Drama Camp was started by Magic Circle regular Cheryl Capshaw in 2001, said camp director Nancy Ballantyne, who got involved the following year.
“Everyone who works on plays here has a passion for the theater, and young actors also have a passion,” Ballantyne said. “This is a place they can find an outlet for that.”
But performers need audiences, and Ballantyne urges everyone to attend the free performances by young drama campers on June 18 and June 25 at 4 p.m. and 6 p.m., with a 7:30 p.m. performance by high school students on June 25.
Besides giving kids knowledge about playing roles, the Magic Circle Players have a vested interest in seeing young actors learn about how to behave as well as act during a production, Ballantyne said.
“We wanted to train young actors so that when we need them, they’re there,” she said. “And we have hard and fast rules about how to behave – they even have to sign a contract.”
Some of the drama camp kids could be cast for Oliver!, opening Sept. 3 as the first performance in the theater’s 51st season, she said, and many return to camp year after year.
Most little theater groups have no programs for children, Ballantyne said, and they don’t get a lot of roles because plays are not chosen on that basis. But there were roles for children in recent performances of My Fair Lady and Oklahoma!, which closes the theater’s 50th season next week.
The Magic Circle Players’ very first performance in 1959 was Green Grow the Lilacs, from which Oklahoma! was adapted. To commemorate the occasion of the first 25 years, Oklahoma! was performed in 1984 under the direction of Tricia Dickinson, who is also directing the current production.
The Magic Circle Players, started by former Chicago radio actress Bette Dustin Spiro, is one of the longest continuously performing troupes in the state. The troupe got a permanent home in 1974 with the construction of the Magic Circle Theater on South 12th Street.
The theater has been hugely successful over the years, and performances are often sold out before opening night.
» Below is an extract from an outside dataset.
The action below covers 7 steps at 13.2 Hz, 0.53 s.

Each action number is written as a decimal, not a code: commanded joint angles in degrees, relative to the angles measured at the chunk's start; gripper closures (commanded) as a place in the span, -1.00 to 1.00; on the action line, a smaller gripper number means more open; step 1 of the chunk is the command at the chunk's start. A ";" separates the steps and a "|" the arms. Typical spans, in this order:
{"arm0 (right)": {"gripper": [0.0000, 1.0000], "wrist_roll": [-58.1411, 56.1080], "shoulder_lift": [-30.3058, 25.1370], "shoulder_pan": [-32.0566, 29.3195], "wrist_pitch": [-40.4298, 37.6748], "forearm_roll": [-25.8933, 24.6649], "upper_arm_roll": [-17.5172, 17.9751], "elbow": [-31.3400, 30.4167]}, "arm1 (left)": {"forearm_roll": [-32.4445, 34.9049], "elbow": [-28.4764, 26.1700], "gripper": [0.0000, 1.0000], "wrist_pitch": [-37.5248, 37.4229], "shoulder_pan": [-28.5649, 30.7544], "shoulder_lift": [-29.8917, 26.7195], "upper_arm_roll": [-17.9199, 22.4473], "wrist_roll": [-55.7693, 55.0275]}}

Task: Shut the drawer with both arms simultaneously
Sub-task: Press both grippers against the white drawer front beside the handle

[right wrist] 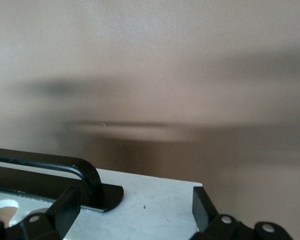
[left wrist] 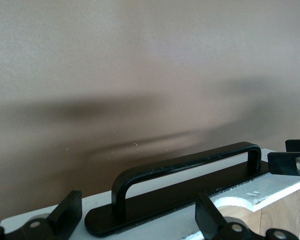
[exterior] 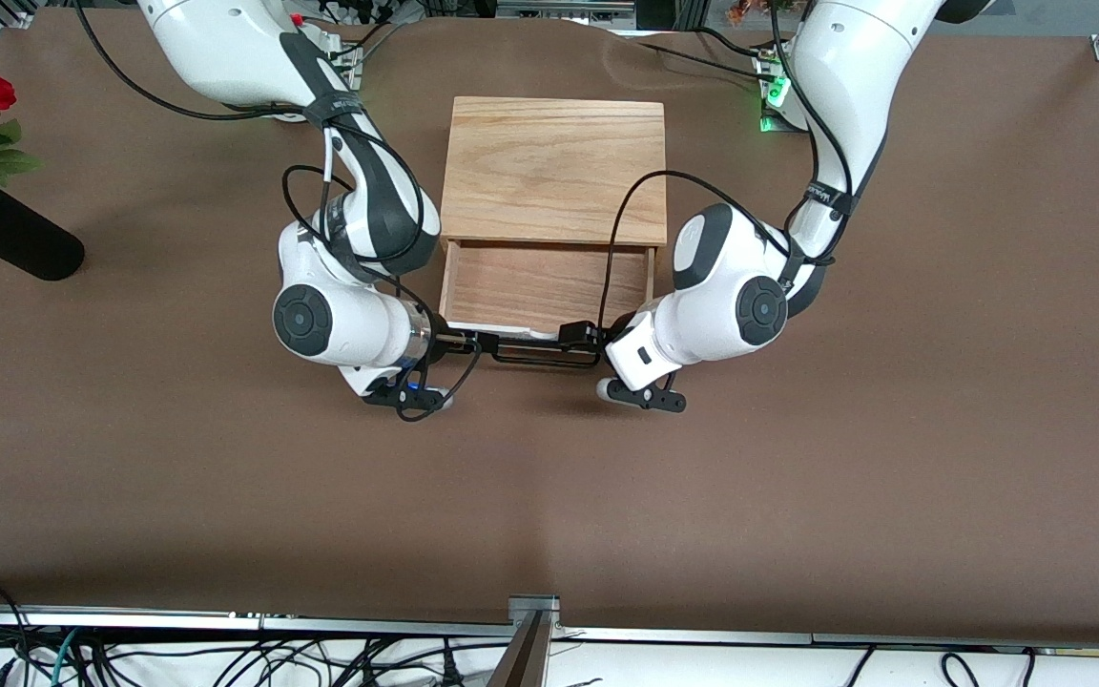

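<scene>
The drawer (exterior: 547, 284) is pulled out of the light-wood box (exterior: 554, 170) in the middle of the brown tabletop (exterior: 177, 477). Its white front panel (left wrist: 170, 222) faces the front camera. The long side of the panel, and of the thin black handle (exterior: 543, 353) on it, runs from one arm's end of the tabletop to the other.

Both arms are down at the panel now. The left claw (left wrist: 132, 212) is at the end of the panel toward the left arm's base, and the handle sits between its fingers (left wrist: 210, 217). The right claw (right wrist: 132, 210) is at the other end of the panel, and only the handle's end post is by it. Both claws are spread wide and hold nothing. I cannot tell if the fingers touch the panel.

The arms look set and ready to push. Next, I think both should press the panel toward the box together, at the same speed, so the drawer slides in straight and does not twist.
</scene>
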 commanded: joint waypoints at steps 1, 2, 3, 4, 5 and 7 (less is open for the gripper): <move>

The drama camp is also popular, with kids and parents lining up every mid-April for the 88 slots – and not all get in, Ballantyne said.
“I suspect it’s the kids who really want it most and who push their parents to get here early,” Ballantyne said.
But the play is the thing, and when the three groups of students start camp on June 14, for five straight days, from 9:45 a.m. to 2:30 p.m., they’ll be completely immersed in the world of the theater.
Drama camp kids are divided into groups of third through fifth graders, sixth through eight graders, and high school students, and they get right to work as soon as they get to the theater.
“On Monday is some teaching time and we have some kind of audition and get to know each other,” she said. “But by the noon hour we have cast the play, then get scripts and start costume fittings.”
On the second day, they learn to block the play and do a run-through.
“We go through and tell the actors where they are in the play at any given moment,” she said. “It’s intensive and time-consuming, but they learn the basics of all movements and position, so if you say, ‘up, left, center,’ they know where to go on the stage.”
Wednesday is for character development, and by the afternoon, the actors are “out of books” and have memorized their lines, Ballantyne said. Thursday means more rehearsals, finalizing costumes and props, and when the young actors arrive at the theater at 1 p.m. before Friday’s performance, they’re ready for costumes and makeup while stage crews check sound and lighting.
“It’s very fast and extremely intense, but I live for drama camp,” Ballantyne said.
The third-fifth graders will perform Sungura’s Feast, which Ballantyne adopted from a folk tale about a trickster hare, and the sixth-eighth graders will perform Bad Read at Clearwater, an original play by Ballantyne about outlaws trying to take over a small town.
The high school students will spend their week preparing an audition piece, either in duos or monologues, which they will perform on stage after a week of rehearsals.
Ballantyne says she hopes people in the community will come out to see the kids perform and witness the passion for theater they bring to the stage.
“It’s pure theater, with no egos, just bringing a play to life on the stage and wowing the audience on Friday night,” she said.